PROBLEM: Output exactly the first line of the listing and each line after it, through the line that contains "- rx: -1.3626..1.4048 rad"; add nothing else.

★ ★ ★ ★ ★

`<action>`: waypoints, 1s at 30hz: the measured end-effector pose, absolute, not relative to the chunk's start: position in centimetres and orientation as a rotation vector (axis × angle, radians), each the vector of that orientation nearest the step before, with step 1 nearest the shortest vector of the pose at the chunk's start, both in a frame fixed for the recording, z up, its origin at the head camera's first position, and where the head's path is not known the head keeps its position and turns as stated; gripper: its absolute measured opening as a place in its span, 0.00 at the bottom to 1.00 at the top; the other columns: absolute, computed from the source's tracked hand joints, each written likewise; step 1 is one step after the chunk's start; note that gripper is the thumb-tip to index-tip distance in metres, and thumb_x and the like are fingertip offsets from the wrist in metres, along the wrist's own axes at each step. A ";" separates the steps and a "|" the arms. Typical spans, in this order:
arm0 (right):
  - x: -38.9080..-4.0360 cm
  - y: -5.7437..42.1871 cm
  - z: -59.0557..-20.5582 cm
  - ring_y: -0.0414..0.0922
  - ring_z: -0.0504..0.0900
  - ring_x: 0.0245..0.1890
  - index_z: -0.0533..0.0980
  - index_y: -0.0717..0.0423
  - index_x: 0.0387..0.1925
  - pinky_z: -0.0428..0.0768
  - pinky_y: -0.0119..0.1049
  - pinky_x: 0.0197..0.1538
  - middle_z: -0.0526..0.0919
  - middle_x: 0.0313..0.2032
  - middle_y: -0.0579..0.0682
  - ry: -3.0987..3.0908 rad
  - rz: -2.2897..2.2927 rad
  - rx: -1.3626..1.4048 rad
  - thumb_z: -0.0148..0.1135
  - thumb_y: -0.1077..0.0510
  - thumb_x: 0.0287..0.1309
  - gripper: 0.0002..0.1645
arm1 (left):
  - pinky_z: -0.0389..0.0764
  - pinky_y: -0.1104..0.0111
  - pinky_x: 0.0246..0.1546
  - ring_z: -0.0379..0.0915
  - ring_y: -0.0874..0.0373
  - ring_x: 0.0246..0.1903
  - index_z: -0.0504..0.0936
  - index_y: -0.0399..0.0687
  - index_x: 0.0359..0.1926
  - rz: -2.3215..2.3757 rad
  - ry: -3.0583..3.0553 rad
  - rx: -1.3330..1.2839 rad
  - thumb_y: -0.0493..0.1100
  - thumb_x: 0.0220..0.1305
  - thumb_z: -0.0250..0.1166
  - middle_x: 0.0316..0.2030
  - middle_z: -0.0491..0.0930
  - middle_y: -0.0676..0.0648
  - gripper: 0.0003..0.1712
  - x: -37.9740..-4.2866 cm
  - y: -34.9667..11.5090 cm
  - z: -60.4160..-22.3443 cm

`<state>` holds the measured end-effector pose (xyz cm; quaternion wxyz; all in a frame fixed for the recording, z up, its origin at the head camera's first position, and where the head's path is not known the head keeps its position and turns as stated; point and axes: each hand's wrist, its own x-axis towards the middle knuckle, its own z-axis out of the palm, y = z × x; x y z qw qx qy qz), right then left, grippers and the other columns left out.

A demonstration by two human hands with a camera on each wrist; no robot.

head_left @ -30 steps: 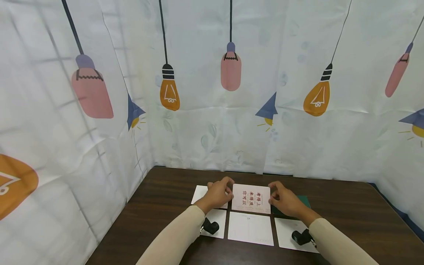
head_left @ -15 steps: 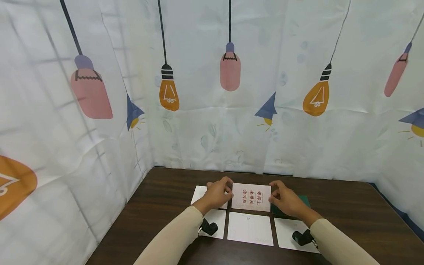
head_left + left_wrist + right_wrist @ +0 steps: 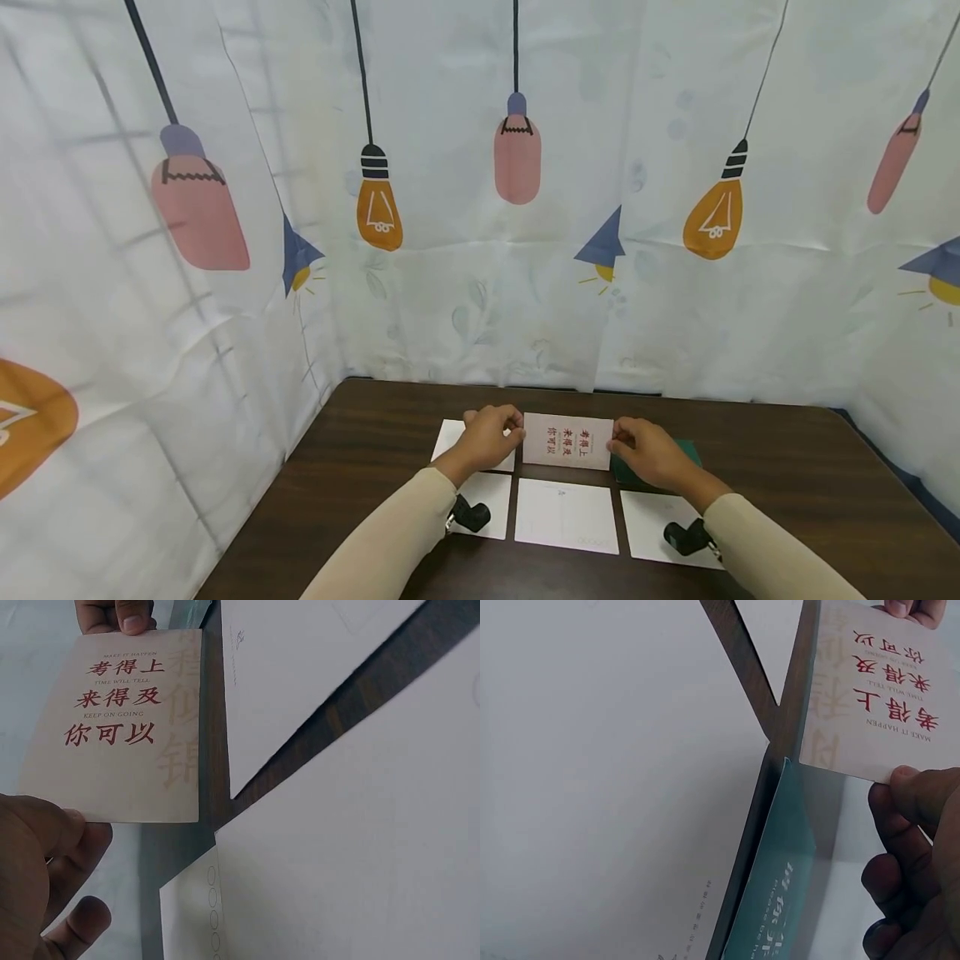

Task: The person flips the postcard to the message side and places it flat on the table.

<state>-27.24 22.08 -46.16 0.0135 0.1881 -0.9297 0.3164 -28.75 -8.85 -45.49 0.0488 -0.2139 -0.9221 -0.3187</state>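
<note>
A pale pink postcard (image 3: 567,441) with red Chinese characters is pinched at its two short edges, one hand on each side. On its left edge, the thumb and a finger of my left hand (image 3: 487,438) hold it. My right hand (image 3: 647,452) pinches the opposite edge between thumb and forefinger. Both wrist views show the postcard (image 3: 120,772) lifted and tilted off the table. Below my right hand lies a green card (image 3: 780,877), partly covered. A white card (image 3: 450,436) at the back left is partly hidden behind my left hand.
In the front row lie three white cards: a left one (image 3: 491,492), a middle one (image 3: 566,517) and a right one (image 3: 652,517). Narrow gaps separate them on the dark wooden table (image 3: 360,467). A white curtain (image 3: 465,317) with printed lamps hangs behind and at the sides.
The near edge of the postcard has risen, so its face looks shorter in the head view. Both hands have shifted slightly with it. The other cards lie as before.
</note>
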 end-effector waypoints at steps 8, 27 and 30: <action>-27.5 22.1 -45.7 0.44 0.70 0.33 0.74 0.49 0.34 0.71 0.43 0.36 0.75 0.31 0.43 -2.892 0.937 0.615 0.65 0.56 0.70 0.08 | 0.54 0.51 0.46 0.69 0.58 0.37 0.81 0.53 0.37 -0.955 -2.768 -0.688 0.42 0.70 0.65 0.34 0.82 0.58 0.03 -28.7 -9.0 -44.9; -27.0 22.1 -46.2 0.44 0.69 0.32 0.76 0.48 0.36 0.71 0.42 0.34 0.77 0.34 0.43 -2.882 0.931 0.627 0.63 0.54 0.71 0.06 | 0.53 0.51 0.46 0.70 0.57 0.39 0.81 0.56 0.36 -1.006 -2.751 -0.695 0.42 0.71 0.65 0.32 0.81 0.62 0.05 -28.7 -9.0 -45.4; -27.0 22.1 -46.2 0.44 0.70 0.33 0.76 0.48 0.37 0.72 0.42 0.35 0.77 0.34 0.42 -2.879 0.938 0.614 0.64 0.55 0.71 0.04 | 0.53 0.51 0.46 0.70 0.56 0.38 0.81 0.56 0.36 -1.009 -2.747 -0.700 0.42 0.71 0.65 0.32 0.81 0.62 0.05 -28.7 -9.0 -45.4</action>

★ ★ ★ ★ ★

RESPONSE BELOW:
`<action>`: waypoints, 1s at 30hz: the measured end-effector pose, absolute, not relative to the chunk's start: position in centimetres and orientation as a rotation vector (axis × angle, radians), each the vector of that orientation nearest the step before, with step 1 nearest the shortest vector of the pose at the chunk's start, both in a frame fixed for the recording, z up, its origin at the head camera's first position, and where the head's path is not known the head keeps its position and turns as stated; gripper: its absolute measured opening as a place in its span, 0.00 at the bottom to 1.00 at the top; the other columns: absolute, computed from the source's tracked hand joints, each written likewise; step 1 is one step after the chunk's start; note that gripper is the thumb-tip to index-tip distance in metres, and thumb_x and the like are fingertip offsets from the wrist in metres, along the wrist's own axes at each step. A ";" separates the steps and a "|" the arms. Typical spans, in this order:
arm0 (right):
  - x: -38.9080..-4.0360 cm
  - y: -5.7437..42.1871 cm
  - z: -59.0557..-20.5582 cm
  - ring_y: -0.0414..0.0922
  - ring_z: -0.0504..0.0900
  - ring_x: 0.0245..0.1890
  - index_z: -0.0533..0.0980
  - index_y: -0.0717..0.0423
  - index_x: 0.0387..0.1925
  - pinky_z: -0.0428..0.0768
  - pinky_y: -0.0119..0.1049
  - pinky_x: 0.0197..0.1538
  - middle_z: -0.0526..0.0919
  - middle_x: 0.0313..0.2032
  - middle_y: -0.0579..0.0682
  - ry: -3.0987..3.0908 rad
  - rz: -2.2897..2.2927 rad
  - rx: -1.3626..1.4048 rad

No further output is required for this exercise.